А вот пронесся на велосипеде, громыхая подсумком, единственный на деревне парень Толя Куликов. Поехал в Сумароково на гулянку.

По моей руке, судорожно перебирая ножками, ползет заблудившийся муравей. Я пересаживаю его на соломинку, за которую он цепко держится и не падает. Но мне сейчас не до него. Я сижу на соломенной крыше амбара и хочу заглянуть за горизонт. Смотрю в сторону Замятина. Это последняя деревня за Шелками, которую я знаю. В ней всего два дома. И, как помню, почти под самыми их окнами начинается лес. Где-то за ним и скрывается моя сказочная страна Залесье.

После встречи с дядей Пашей я знаю точно, что такая страна есть. Он и сам живёт у того озера, где Жар-птица встречает солнце и клювом сбивает с него раскалённую окалину. Когда вырасту, то буду искать её, пока не найду. Я уже видел залесских людей, они не такие, как мы. В них есть что-то загадочное. Я пока не могу понять, что именно, но чувствую, все они посвящены в какую-то тайну.

Вижу, как по-за огородами из дальних лесных делянок возвращаются с сенокоса Цветковы. Впереди широко шагает дядя Саша. За ним семенит жена Софья, а за ней, переваливаясь с боку на бок, устало бредет сама Марья Васина. Идут молча, как привидения, в белых одеждах – с граблями и косами на плечах. Под их босыми ногами клубится взбитая до пудры белая дорожная пыль.

Не из моей ли страны Залесье они держат путь? И не туда ли ведут коровьи тропинки, по которым я ходил однажды с дедушкой слушать лесное эхо? Не оттуда ли текут и безымянные реки с живой и мертвой водой? Я знаю только, что там сматывает в клубок свои лучи нагулявшееся за день солнце.

Да, где-то там, за сороковым оврагом оно каждый вечер и садится у самых черных луж на синем озере, окруженном топким клюквенным болотом, а не пойманная еще Жар-птица сбивает с него закаленным клювом золотую окалину…

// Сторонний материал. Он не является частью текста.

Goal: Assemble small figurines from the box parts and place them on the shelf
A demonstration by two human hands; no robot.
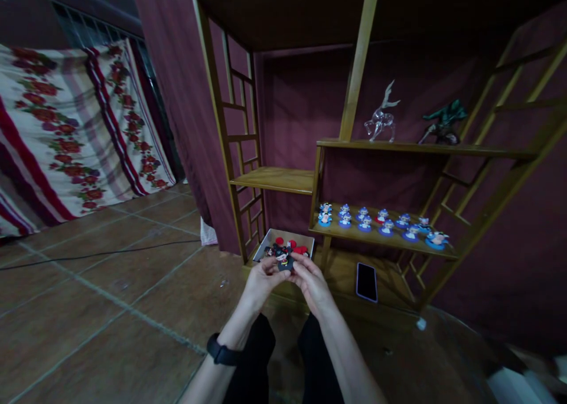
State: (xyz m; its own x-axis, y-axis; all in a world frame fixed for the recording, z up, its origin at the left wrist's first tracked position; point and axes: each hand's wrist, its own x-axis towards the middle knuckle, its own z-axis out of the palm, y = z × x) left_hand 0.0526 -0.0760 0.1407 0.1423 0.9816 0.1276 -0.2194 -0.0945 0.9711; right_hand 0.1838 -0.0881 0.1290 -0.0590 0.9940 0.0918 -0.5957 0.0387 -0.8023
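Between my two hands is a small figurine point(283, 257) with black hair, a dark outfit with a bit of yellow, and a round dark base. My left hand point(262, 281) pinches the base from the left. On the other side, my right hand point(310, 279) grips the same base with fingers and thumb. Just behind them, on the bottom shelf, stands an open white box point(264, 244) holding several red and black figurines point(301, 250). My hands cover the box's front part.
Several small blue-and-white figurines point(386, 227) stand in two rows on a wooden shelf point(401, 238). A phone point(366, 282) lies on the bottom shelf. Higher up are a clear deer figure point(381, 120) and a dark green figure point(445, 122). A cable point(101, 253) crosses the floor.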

Я любуюсь, как в эти минуты полыхает прощально над горизонтом мятежно-огненный закат. Я видел, когда вставал чуть свет на сенокос, как поднимается солнце из-за леса, заступая на дневное дежурство. Там после грозового ливня зарождается, как чудесное диво, и домотканая радуга. Через нее только и можно войти в страну Залесье.

…Однажды после грозы мы с Колькой, увидев над лесом радугу, добежали почти до самого выгона, но радуга, едва мы приблизились, растаяла, как снег на ладошке. От нее на синем небе осталась только светлая, как изморозь, дымная испарина. А мы, задрав головы, стояли на краю поля по колено в вязкой глине и с трепетом слушали, как доносится из ольховых кустов змеиное шипенье еще парящей в воде окалины. И видели – Колька не даст соврать! – как струились из лесной чащи наполненные светом прозрачные воздушные пузыри и как на макушках ощетинившихся иголками елок разлетались они радужными брызгами…

 

2.

Вчера к Саше Цветкову приехали в гости незнакомые мне люди. Когда они проходили мимо нашего сруба, бабушка, не поленилась, вышла из бани и долго вглядывалась в них. Потом, утолив любопытство, крикнула деду в прикрывину:

– Залесские! – И тут же уточнила. – Из Новоградского вроде?

– Из Новоградского, – уверенно подтвердил дед.

От неожиданности я даже вздрогнул. Меня вмиг осенило: значит, из Нового града. Я несказанно обрадовался своей догадке. Из того самого, выходит, града, который и есть столица еще неведомой мне страны Залесье.

Каково же было мое удивление, когда вечером я увидел их в заулке у Цветковых. На вид они были такие же, как и наши деревенские бабы и мужики. Они и плясали так же, и пели, и говорили на завалинке о том же самом – о сенокосе и скотине, о ягодах и грибах. Еще и в гости к себе звали:

– Ведь сто лет не бывали. Пора бы!..

– Будем живы-здоровы – отгостимся, – отшучивалась Марья Васина.

Нет, убеждал я сам себя, они должны быть другими. Я всё искал и искал в них что-то особенное и, наконец, нашел – на их лицах загар отливал перламутром. На всякий случай еще раз оглядел и своих – деревенских. Нет, у наших загар с глиняным отливом. Да, такой может быть только у залесских! Только они живут рядом с озером, и только они слышат, как склевывает Жар-птица с вечернего солнца пылающую окалину…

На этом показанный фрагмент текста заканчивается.